*** Opening of Material provided ***

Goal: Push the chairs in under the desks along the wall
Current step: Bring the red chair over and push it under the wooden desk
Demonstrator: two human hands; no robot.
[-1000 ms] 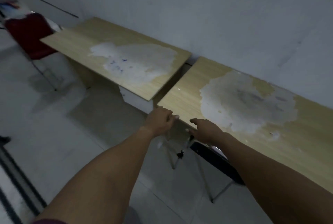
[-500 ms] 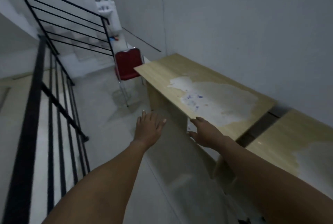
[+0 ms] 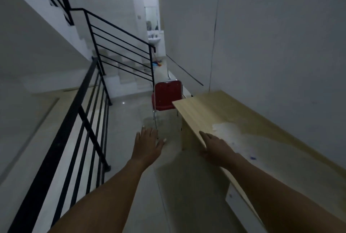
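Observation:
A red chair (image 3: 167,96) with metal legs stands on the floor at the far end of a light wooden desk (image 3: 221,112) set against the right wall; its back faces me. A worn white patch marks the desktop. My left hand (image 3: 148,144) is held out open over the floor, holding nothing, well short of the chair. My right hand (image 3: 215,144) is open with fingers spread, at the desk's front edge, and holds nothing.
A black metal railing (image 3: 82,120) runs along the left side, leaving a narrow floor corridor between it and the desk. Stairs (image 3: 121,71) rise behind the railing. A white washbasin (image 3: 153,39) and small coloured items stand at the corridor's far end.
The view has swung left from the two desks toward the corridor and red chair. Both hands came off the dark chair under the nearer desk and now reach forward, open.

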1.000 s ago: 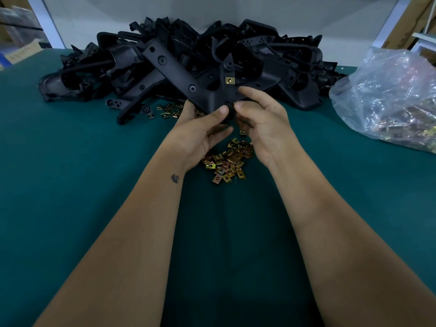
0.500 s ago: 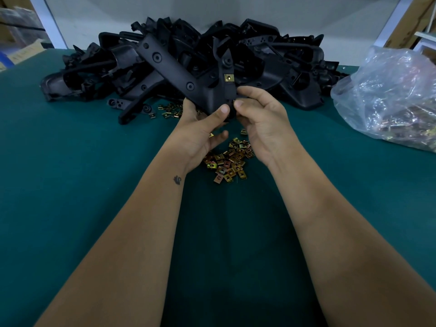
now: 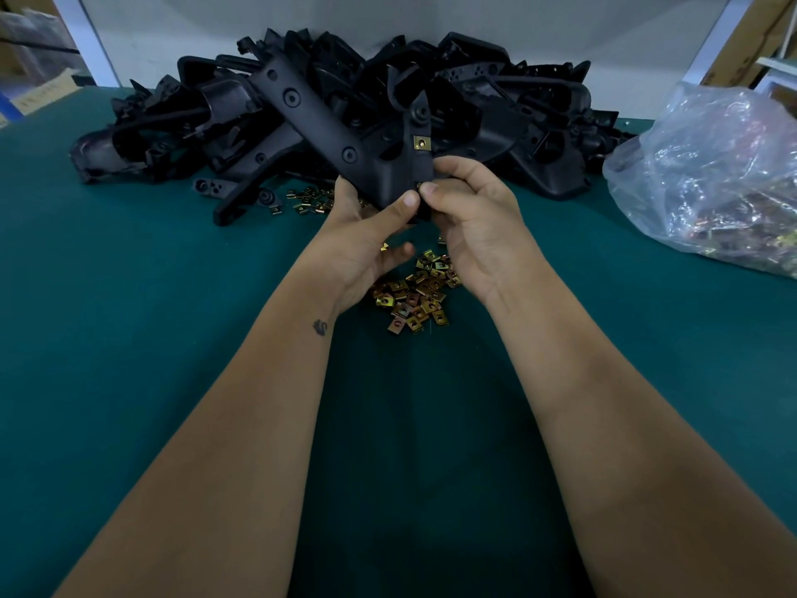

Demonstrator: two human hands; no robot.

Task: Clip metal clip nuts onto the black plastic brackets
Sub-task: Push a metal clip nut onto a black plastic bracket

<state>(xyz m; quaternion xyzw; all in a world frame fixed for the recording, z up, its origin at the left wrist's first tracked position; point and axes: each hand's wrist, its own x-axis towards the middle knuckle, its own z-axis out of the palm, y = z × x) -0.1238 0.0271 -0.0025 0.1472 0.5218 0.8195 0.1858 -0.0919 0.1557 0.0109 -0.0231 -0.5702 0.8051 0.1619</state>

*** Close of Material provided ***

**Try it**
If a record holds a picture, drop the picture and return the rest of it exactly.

**Task result**
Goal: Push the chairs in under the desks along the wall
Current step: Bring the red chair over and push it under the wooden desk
Demonstrator: two human hands; no robot.
[-1000 ms] 
[-500 ms] 
[+0 ms] 
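Observation:
A red chair (image 3: 167,96) with metal legs stands on the floor at the far end of a light wooden desk (image 3: 221,112) set against the right wall; its back faces me. A worn white patch marks the desktop. My left hand (image 3: 148,144) is held out open over the floor, holding nothing, well short of the chair. My right hand (image 3: 215,144) is open with fingers spread, at the desk's front edge, and holds nothing.
A black metal railing (image 3: 82,120) runs along the left side, leaving a narrow floor corridor between it and the desk. Stairs (image 3: 121,71) rise behind the railing. A white washbasin (image 3: 153,39) and small coloured items stand at the corridor's far end.
The view has swung left from the two desks toward the corridor and red chair. Both hands came off the dark chair under the nearer desk and now reach forward, open.
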
1.000 s ago: 
0.500 s ago: 
now: 

Demonstrator: two human hands; no robot.

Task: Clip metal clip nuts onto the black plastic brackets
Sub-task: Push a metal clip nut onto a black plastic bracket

<state>(xyz m; quaternion xyzw; all in a world frame fixed for the recording, z up, its origin at the left wrist's first tracked position; point and axes: each hand's wrist, its own x-axis towards the middle knuckle, its own z-axis out of the palm, y = z × x) -0.1238 0.0271 -0.0025 0.1472 0.5218 0.8195 0.1858 -0.0919 0.1557 0.0109 -0.0231 -0.5702 0.8051 0.1619</state>

Work on this exercise is complete.